Required work
Find every line in the records below that holds the word "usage", and copy each one.

Source data
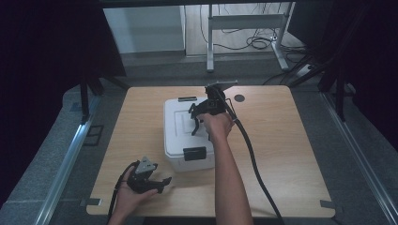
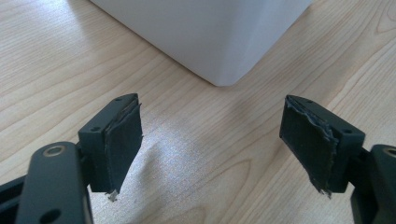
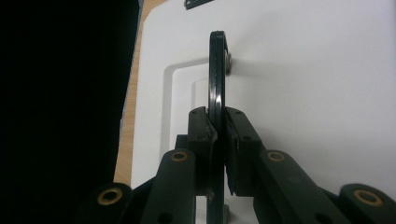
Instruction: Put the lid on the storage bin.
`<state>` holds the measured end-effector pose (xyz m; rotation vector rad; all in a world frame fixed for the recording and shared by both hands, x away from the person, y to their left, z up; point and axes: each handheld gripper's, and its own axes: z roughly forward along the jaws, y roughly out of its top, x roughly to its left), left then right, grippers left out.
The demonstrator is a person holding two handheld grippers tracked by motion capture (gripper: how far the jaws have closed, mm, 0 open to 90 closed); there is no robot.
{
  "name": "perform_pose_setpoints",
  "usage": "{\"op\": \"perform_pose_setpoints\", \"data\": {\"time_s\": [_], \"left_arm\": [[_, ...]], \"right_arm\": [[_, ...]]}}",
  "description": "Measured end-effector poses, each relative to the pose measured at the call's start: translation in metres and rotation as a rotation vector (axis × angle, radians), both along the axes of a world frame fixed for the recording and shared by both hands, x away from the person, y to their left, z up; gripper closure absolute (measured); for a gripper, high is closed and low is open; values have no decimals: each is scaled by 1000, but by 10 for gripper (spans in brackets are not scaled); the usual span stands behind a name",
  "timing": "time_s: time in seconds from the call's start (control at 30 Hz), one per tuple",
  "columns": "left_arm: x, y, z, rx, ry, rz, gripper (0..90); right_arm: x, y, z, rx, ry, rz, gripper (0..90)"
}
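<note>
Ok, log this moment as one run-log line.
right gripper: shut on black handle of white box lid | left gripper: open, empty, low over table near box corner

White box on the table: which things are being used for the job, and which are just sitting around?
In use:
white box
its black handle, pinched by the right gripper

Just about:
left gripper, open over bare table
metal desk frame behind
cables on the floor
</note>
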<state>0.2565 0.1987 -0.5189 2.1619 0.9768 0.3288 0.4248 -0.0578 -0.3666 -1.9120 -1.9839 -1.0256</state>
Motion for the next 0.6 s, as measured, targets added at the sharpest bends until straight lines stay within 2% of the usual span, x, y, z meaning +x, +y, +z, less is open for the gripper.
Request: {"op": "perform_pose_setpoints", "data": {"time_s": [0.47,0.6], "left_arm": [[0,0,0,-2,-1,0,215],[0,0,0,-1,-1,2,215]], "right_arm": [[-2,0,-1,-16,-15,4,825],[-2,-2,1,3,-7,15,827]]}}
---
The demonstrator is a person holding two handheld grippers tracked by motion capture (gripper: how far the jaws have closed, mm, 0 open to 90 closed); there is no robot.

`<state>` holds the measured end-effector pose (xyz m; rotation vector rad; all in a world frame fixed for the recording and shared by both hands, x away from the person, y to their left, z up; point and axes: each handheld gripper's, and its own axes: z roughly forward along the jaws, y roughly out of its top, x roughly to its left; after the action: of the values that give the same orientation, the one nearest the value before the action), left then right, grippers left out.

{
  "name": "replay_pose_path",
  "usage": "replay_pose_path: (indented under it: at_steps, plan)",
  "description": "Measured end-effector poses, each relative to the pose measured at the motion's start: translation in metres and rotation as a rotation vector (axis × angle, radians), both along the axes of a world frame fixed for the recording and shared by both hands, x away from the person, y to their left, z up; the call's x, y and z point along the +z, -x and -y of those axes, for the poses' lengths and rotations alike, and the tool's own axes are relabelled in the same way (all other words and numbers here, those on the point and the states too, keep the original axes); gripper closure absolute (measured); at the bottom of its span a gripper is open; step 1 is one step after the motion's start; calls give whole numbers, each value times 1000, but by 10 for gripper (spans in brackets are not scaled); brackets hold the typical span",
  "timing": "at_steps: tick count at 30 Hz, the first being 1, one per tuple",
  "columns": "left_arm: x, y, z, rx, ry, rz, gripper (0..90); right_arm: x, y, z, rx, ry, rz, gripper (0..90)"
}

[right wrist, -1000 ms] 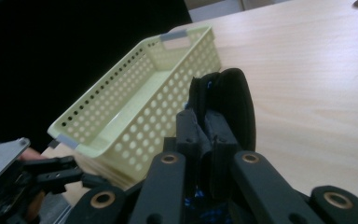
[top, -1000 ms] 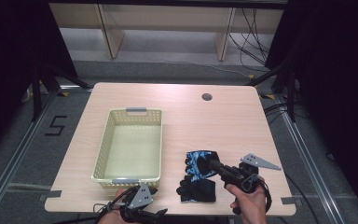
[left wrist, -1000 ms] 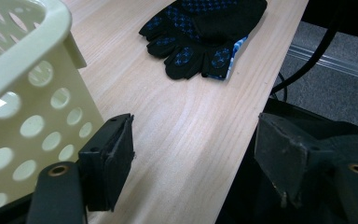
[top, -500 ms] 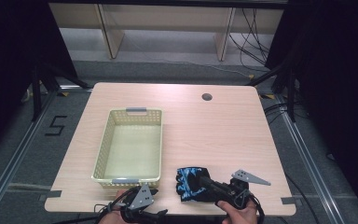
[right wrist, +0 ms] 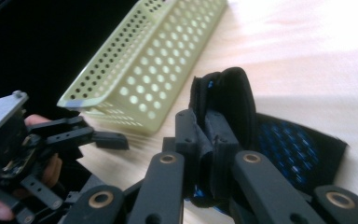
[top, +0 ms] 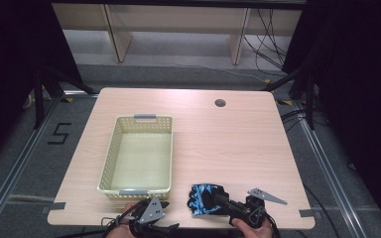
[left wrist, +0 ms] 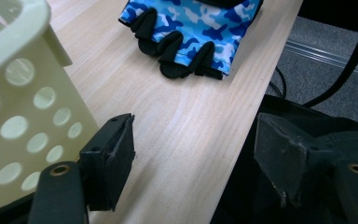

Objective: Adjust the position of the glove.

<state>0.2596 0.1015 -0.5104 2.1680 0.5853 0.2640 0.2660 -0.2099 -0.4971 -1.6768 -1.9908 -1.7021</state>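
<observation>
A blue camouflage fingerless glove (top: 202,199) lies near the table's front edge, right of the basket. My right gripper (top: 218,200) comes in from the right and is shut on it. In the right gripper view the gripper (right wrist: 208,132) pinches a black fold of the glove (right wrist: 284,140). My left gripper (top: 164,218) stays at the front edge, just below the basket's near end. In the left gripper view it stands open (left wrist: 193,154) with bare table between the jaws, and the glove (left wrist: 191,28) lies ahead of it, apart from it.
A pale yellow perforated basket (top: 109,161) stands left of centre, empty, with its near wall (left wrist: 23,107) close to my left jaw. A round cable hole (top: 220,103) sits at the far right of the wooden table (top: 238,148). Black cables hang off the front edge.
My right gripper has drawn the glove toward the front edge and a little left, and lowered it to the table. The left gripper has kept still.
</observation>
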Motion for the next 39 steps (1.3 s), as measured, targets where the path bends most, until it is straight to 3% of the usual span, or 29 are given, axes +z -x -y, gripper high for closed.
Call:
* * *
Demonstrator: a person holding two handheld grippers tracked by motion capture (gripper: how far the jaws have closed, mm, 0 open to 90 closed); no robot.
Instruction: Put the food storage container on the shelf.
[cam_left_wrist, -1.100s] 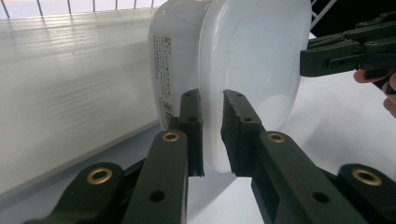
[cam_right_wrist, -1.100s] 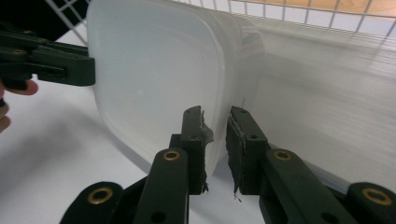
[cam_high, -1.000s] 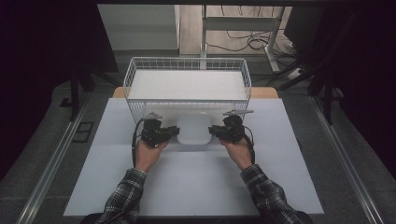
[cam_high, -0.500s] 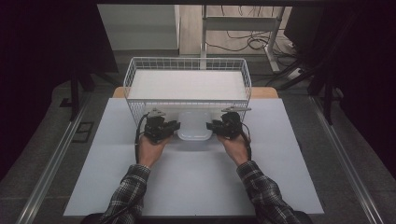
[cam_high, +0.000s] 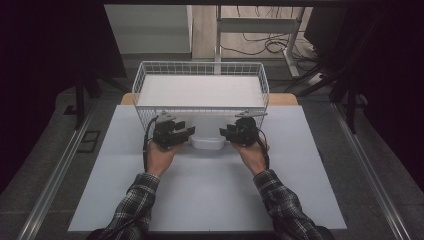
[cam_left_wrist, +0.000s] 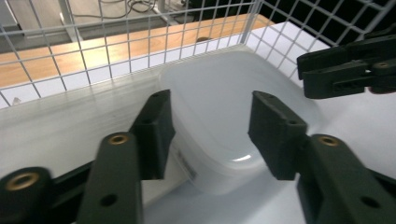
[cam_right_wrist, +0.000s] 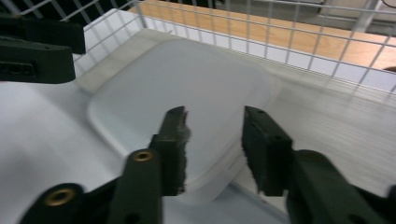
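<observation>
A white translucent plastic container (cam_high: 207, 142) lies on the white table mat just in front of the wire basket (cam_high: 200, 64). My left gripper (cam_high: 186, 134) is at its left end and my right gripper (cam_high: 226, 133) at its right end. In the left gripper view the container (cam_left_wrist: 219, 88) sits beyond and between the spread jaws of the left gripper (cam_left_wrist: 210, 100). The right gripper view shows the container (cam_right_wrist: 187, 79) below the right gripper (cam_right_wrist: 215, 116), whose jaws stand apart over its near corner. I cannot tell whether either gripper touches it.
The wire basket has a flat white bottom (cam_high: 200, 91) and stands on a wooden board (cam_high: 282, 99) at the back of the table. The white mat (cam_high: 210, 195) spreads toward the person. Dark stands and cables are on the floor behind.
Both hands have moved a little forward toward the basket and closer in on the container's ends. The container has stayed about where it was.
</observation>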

Answer to this problem
  "usage": "{\"op\": \"perform_pose_setpoints\", \"data\": {\"time_s\": [_], \"left_arm\": [[_, ...]], \"right_arm\": [[_, ...]]}}",
  "usage": "replay_pose_path: (indented under it: at_steps, plan)",

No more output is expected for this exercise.